AJR Am J Roentgenol. 2013 Feb;200(2):343-54. doi: 10.2214/AJR.12.8862.

Abstract

OBJECTIVE

The purpose of this review is to outline the management guidelines for the care of patients with cystic pancreatic lesions.

CONCLUSION

The guidelines are as follows: Annual imaging surveillance is generally sufficient for benign serous cystadenomas smaller than 4 cm and for asymptomatic lesions. Asymptomatic thin-walled unilocular cystic lesions smaller than 3 cm or side-branch intraductal papillary mucinous neoplasms should be followed up with CT or MRI at 6 and 12 months interval after detection. Cystic lesions with more complex features or with growth rates greater than 1 cm/year should be followed more closely or recommended for resection if the patient's condition allows surgery.

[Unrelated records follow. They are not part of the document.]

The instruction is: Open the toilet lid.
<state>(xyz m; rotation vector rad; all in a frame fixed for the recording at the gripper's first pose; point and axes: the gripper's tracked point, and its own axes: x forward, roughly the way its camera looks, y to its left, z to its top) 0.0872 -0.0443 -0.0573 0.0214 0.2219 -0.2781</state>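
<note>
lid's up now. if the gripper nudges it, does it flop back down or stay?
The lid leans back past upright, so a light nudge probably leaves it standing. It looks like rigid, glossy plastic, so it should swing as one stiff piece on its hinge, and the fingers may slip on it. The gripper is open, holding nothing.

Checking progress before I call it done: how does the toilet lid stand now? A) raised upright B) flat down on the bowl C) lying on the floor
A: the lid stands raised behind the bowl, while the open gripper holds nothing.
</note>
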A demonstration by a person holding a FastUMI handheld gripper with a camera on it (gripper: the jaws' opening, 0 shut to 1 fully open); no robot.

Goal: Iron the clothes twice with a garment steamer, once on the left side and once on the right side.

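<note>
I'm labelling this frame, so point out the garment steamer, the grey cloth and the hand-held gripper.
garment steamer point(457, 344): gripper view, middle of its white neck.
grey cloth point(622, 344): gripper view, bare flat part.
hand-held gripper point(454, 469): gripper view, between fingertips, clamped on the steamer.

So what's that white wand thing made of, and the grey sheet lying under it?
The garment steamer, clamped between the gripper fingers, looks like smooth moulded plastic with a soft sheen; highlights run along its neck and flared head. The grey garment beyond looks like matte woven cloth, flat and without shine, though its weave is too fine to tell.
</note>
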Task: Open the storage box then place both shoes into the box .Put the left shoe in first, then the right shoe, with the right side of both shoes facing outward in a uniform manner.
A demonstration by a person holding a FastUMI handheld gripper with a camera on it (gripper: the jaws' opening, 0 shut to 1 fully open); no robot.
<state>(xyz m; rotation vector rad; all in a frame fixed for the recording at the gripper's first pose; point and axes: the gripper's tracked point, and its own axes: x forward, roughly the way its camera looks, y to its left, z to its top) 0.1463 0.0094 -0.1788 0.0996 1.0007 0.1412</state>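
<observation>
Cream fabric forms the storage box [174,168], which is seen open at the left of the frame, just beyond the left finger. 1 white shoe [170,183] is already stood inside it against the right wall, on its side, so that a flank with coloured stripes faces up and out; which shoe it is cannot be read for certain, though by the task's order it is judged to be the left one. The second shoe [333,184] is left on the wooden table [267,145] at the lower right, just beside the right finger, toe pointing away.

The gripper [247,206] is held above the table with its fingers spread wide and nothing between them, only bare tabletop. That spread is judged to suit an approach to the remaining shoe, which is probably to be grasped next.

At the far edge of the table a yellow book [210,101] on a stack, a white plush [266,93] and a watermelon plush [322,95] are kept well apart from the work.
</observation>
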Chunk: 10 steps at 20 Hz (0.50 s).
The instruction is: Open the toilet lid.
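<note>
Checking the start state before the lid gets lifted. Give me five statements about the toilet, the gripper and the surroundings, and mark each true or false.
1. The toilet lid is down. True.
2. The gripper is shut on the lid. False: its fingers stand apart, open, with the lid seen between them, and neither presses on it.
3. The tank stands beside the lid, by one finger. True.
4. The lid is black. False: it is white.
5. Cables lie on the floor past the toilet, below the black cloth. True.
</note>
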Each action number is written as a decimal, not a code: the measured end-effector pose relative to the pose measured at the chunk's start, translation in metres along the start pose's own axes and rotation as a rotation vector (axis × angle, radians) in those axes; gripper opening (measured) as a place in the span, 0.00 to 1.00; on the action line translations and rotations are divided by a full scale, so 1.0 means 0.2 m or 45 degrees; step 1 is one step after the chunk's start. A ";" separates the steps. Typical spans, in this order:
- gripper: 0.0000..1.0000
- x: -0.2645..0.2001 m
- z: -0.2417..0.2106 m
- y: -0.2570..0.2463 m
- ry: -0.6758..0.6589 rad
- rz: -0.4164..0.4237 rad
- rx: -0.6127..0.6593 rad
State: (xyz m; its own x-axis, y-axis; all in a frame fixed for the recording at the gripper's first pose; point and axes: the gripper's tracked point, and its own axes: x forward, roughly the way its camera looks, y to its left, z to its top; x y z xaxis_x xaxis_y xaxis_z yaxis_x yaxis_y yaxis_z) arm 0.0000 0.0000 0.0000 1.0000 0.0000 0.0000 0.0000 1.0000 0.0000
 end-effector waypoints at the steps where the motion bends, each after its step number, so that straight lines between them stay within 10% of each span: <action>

Symptomatic cystic lesions, neoplasms with high malignant potential, and lesions larger than 3 cm should be referred for surgical evaluation. Endoscopic ultrasound with fine-needle aspiration (FNA) biopsy can be used preoperatively to assess the risk of malignancy.

摘要

目的

本文旨在概述囊性胰腺病变患者的护理管理指南。

结论

指南如下:对于直径小于 4cm 的良性浆液性囊腺瘤和无症状病变,通常每年进行影像学监测即可。对于直径小于 3cm 的无症状薄壁单房囊性病变或分支胰管内乳头状黏液性肿瘤,在发现后 6 个月和 12 个月时应通过 CT 或 MRI 进行随访。对于具有更复杂特征或生长速度大于 1cm/年的囊性病变,应更密切地随访或建议在患者情况允许手术的情况下进行切除。有症状的囊性病变、恶性潜能高的肿瘤和直径大于 3cm 的病变,应进行手术评估。术前可采用内镜超声引导下细针抽吸(FNA)活检来评估恶性风险。